No election buzz in Zimbabwe: Analysts
With about three months until the August harmonised general election, political experts say the usual election buzz has not gripped Zimbabwe, particularly in opposition camps, and this could lead to the worst voter apathy in Zimbabwean history.
Political analysts say although the election date is yet to be announced, Zanu PF has decided on its candidates, who are currently campaigning on the ground, while the Citizen Coalition for Change (CCC), touted as the country’s major opposition political party, is still finalising its candidates.
A political analyst, Iphithule Maphosa, said it was surprising how the opposition was in a state of comatose with about 90 days to go until polling day.
“One would be forgiven for concluding they have already accepted defeat by the ruling party. As it is, no opposition party has conducted successfully their candidate selection,” he said.
Maphosa predicted the electorate would also lose interest in the elections due to this ‘comatose.’
He also attributed the voter apathy to “seemingly unpreparedness by the Zimbabwe Electoral Commission (ZEC) to conduct a credible election.”
“People don’t think the polls will be dispute proof-as well, plus the delayed proclamation of election day by the president is not helping. Preparations by political parties seem to be hinged on the awaited proclamation,” Maphosa said.
Former cabinet minister and political scientist, Professor Jonathan Moyo, observed there was no election buzz compared to previous charged pre-election periods.

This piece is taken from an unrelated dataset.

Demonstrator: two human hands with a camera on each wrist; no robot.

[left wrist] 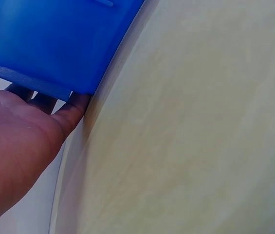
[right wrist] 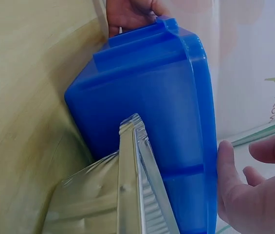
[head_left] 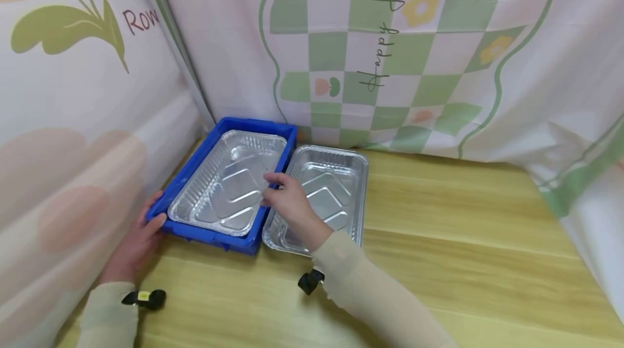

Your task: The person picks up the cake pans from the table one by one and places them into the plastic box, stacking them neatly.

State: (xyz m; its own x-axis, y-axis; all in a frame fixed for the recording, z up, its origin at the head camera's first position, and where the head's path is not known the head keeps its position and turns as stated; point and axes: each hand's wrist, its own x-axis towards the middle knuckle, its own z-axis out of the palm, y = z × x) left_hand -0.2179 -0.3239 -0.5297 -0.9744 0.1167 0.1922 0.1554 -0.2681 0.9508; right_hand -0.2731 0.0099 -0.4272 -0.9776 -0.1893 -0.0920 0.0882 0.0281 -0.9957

“Organised political opposition ahead of the 2023 election is palpably comatose,” he said on his Twitter handle.
“The only visible and potentially deadly opposition is coming from the teetering economy, which is approximating a free fall, but which the government can still stabilise, although time is running out.”
Prof Moyo speculated that the lethargic opposition could be due to the CCC concealing its tactics ahead of the election, which he criticised, saying in politics, strategic clarity is better than strategic ambiguity, which was “an assured communication disaster.”
“In politics, “ambiguity” is actually an expression of an unclear ideology, legality, policy, position, statement, task, goal or action of the leadership. There can be many causes of ambiguity or lack of clarity, including incapacity, confusion, ignorance or cluelessness,” he said.
Prof Moyo, who has been at loggerheads with CCC on its supposed lack of clarity, stated that in political parties, ambiguity does also confuses members of that political party.
“When party members of such a party encounter an ambiguous situation due to lack of access to necessary or true information; they are most likely to be uncertain and confused about what to do, what to believe or what to say for or in defence of their party,” he said, adding that a new political party cannot afford to embark on an ambiguous communication strategy, where, “its leadership says what it does not mean and means what it does not say under the self-defeating pretext of confusing ‘the enemy’.”
Prof Moyo noted that the main presidential candidates – Zanu PF’s Emmerson Mnangagwa and CCC’s Nelson Chamisa have considerable mobilisation work cut out for them to sharpen and align their campaign strategies with the local government and parliamentary campaigns of their political parties.
“In 2018 Mnangagwa was outperformed by Zanu PF parliamentary candidates who won in 145 constituencies while he won in 125, as he lost in 20 won by his party. On the other hand, Chamisa outperformed his then MDC-A by winning in 85 constituencies while his alliance won in 63, as he won in 22 lost by his party,” he said.
Critical studies scholar, Dr Khanyile Mlotshwa said the ‘fact’ that political campaigning coupled with free political expression was limited in Zimbabwe today, especially on the eve of an important election must be worrying.
“The election season must be a beautiful and exciting season for any country, a time when politicians and political parties seek to outdo each other in terms of performing politics. It is a time to see the most beautiful regalia and to hear the most beautiful speech, oratory power. It is a time for friendly competition on the platform of ideas,” he said.
“It is the hope of every patriot that the colour of election campaigning will not be replaced by brute force as parties seek to scramble through their ideas at the last minute. And worse, one hopes that this lack of colour and performance by the politicians and political parties will not lead to the worst voter apathy in the history of Zimbabwe.”